*WORK TASK*.
Copy each line below in which the string "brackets" occurs.

☆ ☆ ☆ ☆ ☆ ☆ ☆

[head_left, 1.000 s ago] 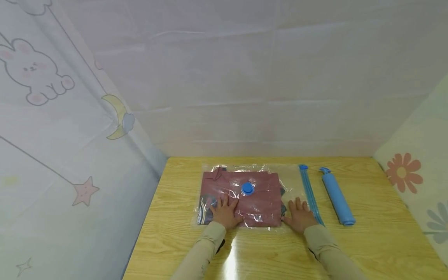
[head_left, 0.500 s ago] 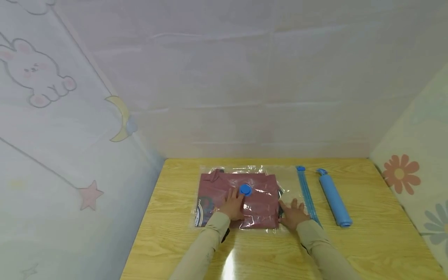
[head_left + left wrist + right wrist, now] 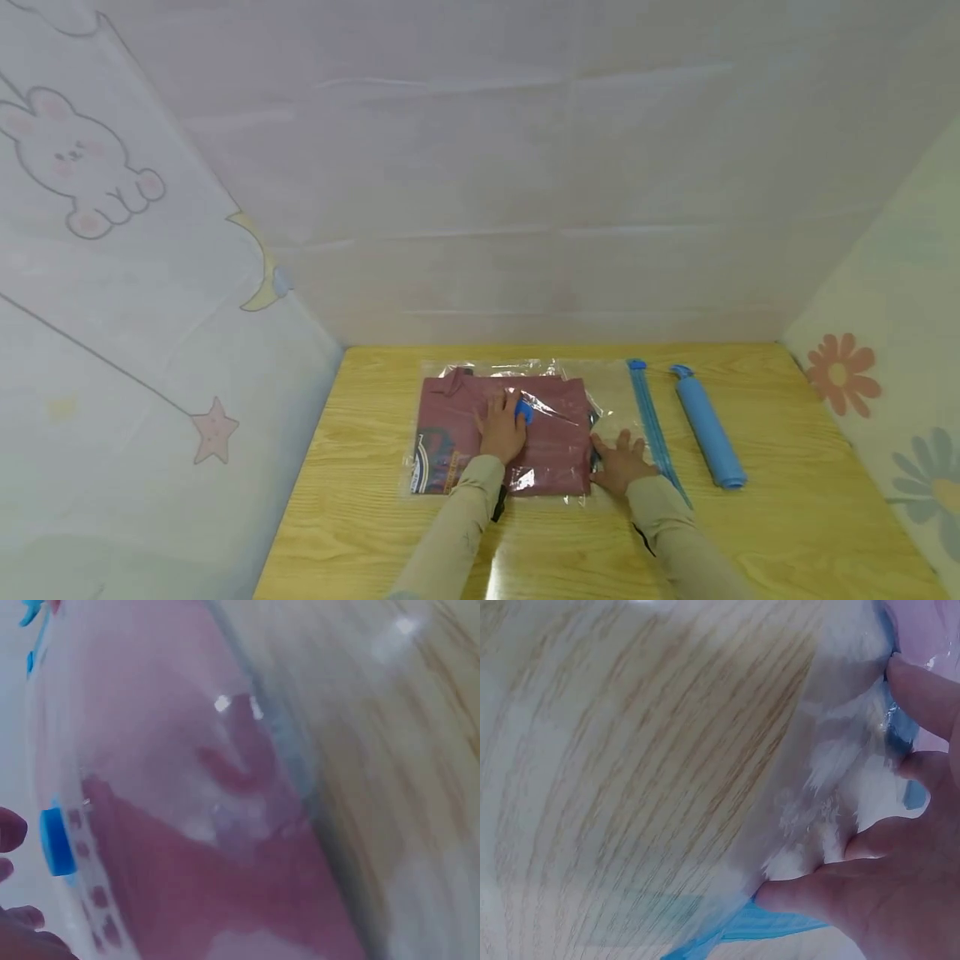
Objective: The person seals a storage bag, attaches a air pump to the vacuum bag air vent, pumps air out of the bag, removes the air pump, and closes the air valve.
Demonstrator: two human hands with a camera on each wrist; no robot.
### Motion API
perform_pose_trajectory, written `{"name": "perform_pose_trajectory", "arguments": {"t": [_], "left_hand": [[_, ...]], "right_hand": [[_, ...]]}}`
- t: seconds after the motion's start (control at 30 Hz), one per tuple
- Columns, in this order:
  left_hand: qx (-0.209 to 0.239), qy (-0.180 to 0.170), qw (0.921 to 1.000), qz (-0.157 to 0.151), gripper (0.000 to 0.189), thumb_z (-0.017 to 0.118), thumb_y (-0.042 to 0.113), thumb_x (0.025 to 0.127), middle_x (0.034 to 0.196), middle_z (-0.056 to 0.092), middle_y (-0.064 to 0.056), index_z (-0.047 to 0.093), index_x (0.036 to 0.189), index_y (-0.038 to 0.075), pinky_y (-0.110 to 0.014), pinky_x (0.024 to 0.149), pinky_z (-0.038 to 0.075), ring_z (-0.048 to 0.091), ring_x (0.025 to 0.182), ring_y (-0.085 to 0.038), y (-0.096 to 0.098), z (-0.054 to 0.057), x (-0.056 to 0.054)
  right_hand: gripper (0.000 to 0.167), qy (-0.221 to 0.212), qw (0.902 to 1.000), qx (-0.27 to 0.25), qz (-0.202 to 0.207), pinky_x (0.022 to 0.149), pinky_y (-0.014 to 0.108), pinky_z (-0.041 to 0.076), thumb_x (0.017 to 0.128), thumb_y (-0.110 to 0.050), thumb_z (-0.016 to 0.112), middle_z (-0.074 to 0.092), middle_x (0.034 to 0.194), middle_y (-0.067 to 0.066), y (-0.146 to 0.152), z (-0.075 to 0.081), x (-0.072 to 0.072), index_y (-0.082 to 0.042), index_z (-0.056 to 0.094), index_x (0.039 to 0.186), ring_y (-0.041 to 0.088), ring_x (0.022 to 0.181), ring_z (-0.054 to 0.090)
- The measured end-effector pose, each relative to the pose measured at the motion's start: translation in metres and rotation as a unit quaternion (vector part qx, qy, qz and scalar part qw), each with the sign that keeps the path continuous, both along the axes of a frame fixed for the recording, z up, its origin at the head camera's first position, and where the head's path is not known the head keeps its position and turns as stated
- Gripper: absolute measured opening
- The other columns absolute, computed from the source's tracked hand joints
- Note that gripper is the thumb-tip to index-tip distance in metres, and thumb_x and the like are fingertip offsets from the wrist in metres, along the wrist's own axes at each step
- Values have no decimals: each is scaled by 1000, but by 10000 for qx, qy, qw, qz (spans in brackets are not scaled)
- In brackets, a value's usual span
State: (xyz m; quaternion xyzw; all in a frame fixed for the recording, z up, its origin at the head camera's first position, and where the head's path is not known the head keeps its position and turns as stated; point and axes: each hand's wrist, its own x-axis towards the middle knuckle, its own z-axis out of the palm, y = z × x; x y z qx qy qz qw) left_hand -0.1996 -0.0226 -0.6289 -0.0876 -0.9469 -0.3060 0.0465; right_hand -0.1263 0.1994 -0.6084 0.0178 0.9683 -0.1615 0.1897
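The bag [image 3: 611, 396] is glossy plastic; its garment [image 3: 555, 446], matt cloth; the three-o'clock pump [image 3: 708, 429], smooth plastic; the table [image 3: 360, 533], shiny wood.

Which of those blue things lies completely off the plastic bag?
The long blue pump, lying to the right of the plastic bag; the round blue cap and blue zip strip are both on it.

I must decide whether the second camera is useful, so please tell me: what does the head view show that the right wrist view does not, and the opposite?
Only the head view: the left hand, the blue cap partly hidden by it, the blue pump and the printed left wall.
Only the right wrist view: what looks like the palm side of the right hand.
Both: that hand, the clear bag, teal zip strip, maroon cloth and table.
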Motion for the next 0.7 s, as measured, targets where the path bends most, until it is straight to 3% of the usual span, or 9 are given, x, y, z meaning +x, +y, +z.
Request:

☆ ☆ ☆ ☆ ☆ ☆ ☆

*RESPONSE*.
- Values have no decimals: each is scaled by 1000, but by 10000 for qx, qy, qw, qz (spans in brackets are not scaled)
- In brackets, a value's usual span

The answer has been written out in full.